Why not have it all?
Having it all comes at a price, particularly for distributed control systems. The main engineering discipline for a balanced design approach is communications bandwidth planning based on an intimate understanding of the protocols, electrical interfacing standards and of course the data volumes and access requirements as discussed above. The approach must begin with the end in mind. The data outputs (back-end system) must be defined before the front end (data gathering engines and devices) are designed or even chosen.
What about legacy systems?
You may ask what about my system? You may conclude that no one thought too much about Information Systems or reports when our system was designed. Yes, it is true that perhaps the system may not have been designed with reports or back end database connections in mind. The good news is that more often the way a system is built is the cause of most system performance issues. The other good news is, sometimes going back to total system design and replacing one component can solve the problem. The thing to be weary of, is simply addressing the bottleneck without understanding what is really going on is fraught with risk. Removing one bottleneck sometimes just shifts it somewhere else. Control of data communications is required to effectively manage distributed systems and this doesn’t happen by accident.

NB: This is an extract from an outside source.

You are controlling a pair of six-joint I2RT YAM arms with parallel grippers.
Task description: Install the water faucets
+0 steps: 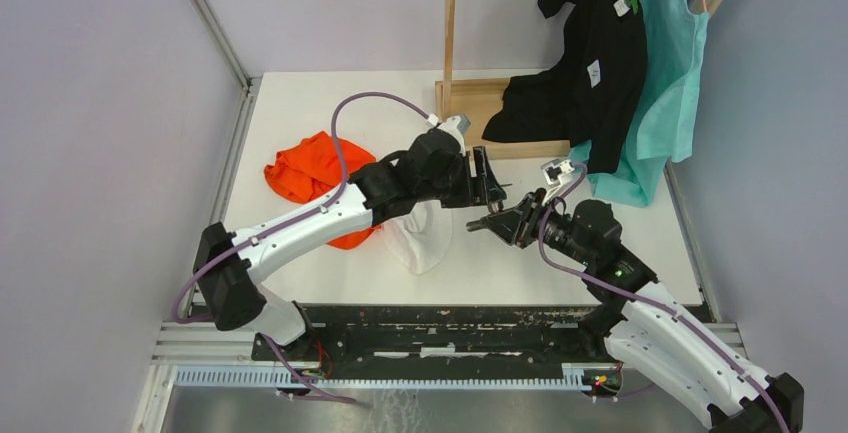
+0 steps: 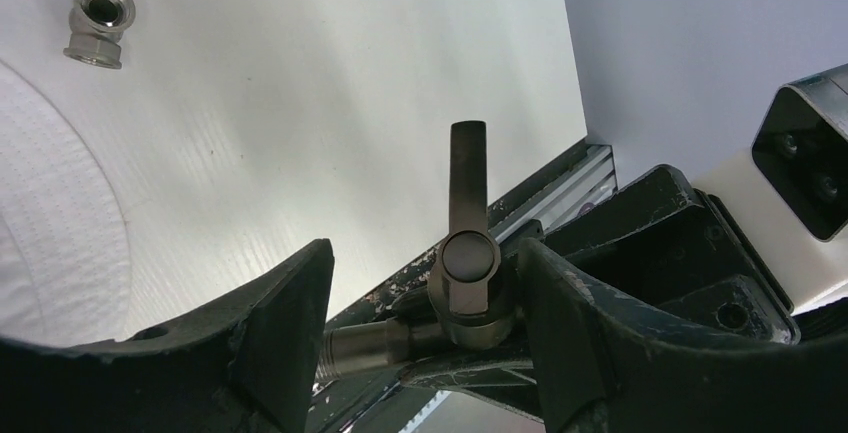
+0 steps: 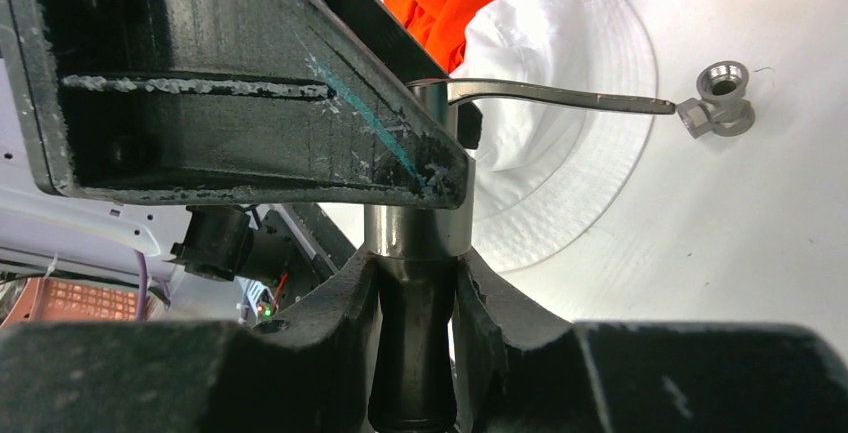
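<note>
The two arms reach in from the near edge of the bench (image 1: pixel 500 278) and meet just right of the middle of the overhead view. The right gripper (image 3: pixel 415 278) has its fingers clamped on the barrel of the faucet (image 2: pixel 467 288), holding it up off the bench.

The left gripper (image 2: pixel 425 253) faces it with its fingers apart, one on each side of the valve body. In its wrist view, the finger on the left stands clear of the metal. The finger on the right sits just beside it, and I cannot tell whether it touches. The lever handle (image 3: pixel 560 99) sticks out long and flat from the top of the valve.

Beneath the grippers lies a white hat (image 1: pixel 425 238). Near its brim, on bare bench, an elbow fitting (image 2: pixel 98 21) lies by itself. Further back, to the left, is a crumpled orange cloth (image 1: pixel 305 173). At the far edge stands a wooden stand (image 1: pixel 480 103), with a black shirt (image 1: pixel 590 53) and a teal gown (image 1: pixel 665 73) hanging at the upper right.
</note>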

The most important mindset for a single source of truth.
Even today HMI software applications generally have some type of reporting system inbuilt, but the functionality and openness is usually focussed on raw data and lacks significant localised intelligence. This is because it doesn’t make sense to distribute business intelligence throughout a network and the field devices rarely have the processing grunt to run business intelligence algorithms. This is also the reason it is important to capture the right data from the field without degrading its quality rendering it no longer useful when it finally makes its way to the BI Platform where smart processing can be performed. The most important golden rule is to understand the data at the source, have a control mechanism for data management and then ensure the communications network will support it.
How did we end up with broken enterprise reporting systems?
The product developers are not able to guess how the end user’s plant is defined and therefore tools are provided to the market place to facilitate reporting. The reporting suites (visualisation and metrics) provided have little to do with the performance of the underlying platform, even though doing reports on poor quality platforms has plagued the industry for years, the right platform is unaffected by any reports any user throws at it.
Usually external information systems are required to provide generic tools for accessing and manipulating the data appropriately. For process control engineers reporting is usually what is left for last. “Let’s see what comes out first and then we can customise your reports to match your particular requirements” might add comfort to a client wanting to hear that they are a part of the design process, but it overlooks the significant demand that back end systems have on front end real time applications. You simply cannot do this and expect a good outcome.
SCADA/HMI real time systems should be developed with Information System’s specifications completed first. Design the inputs and associated controls according to the overall objectives, or simply put, define all the outputs first!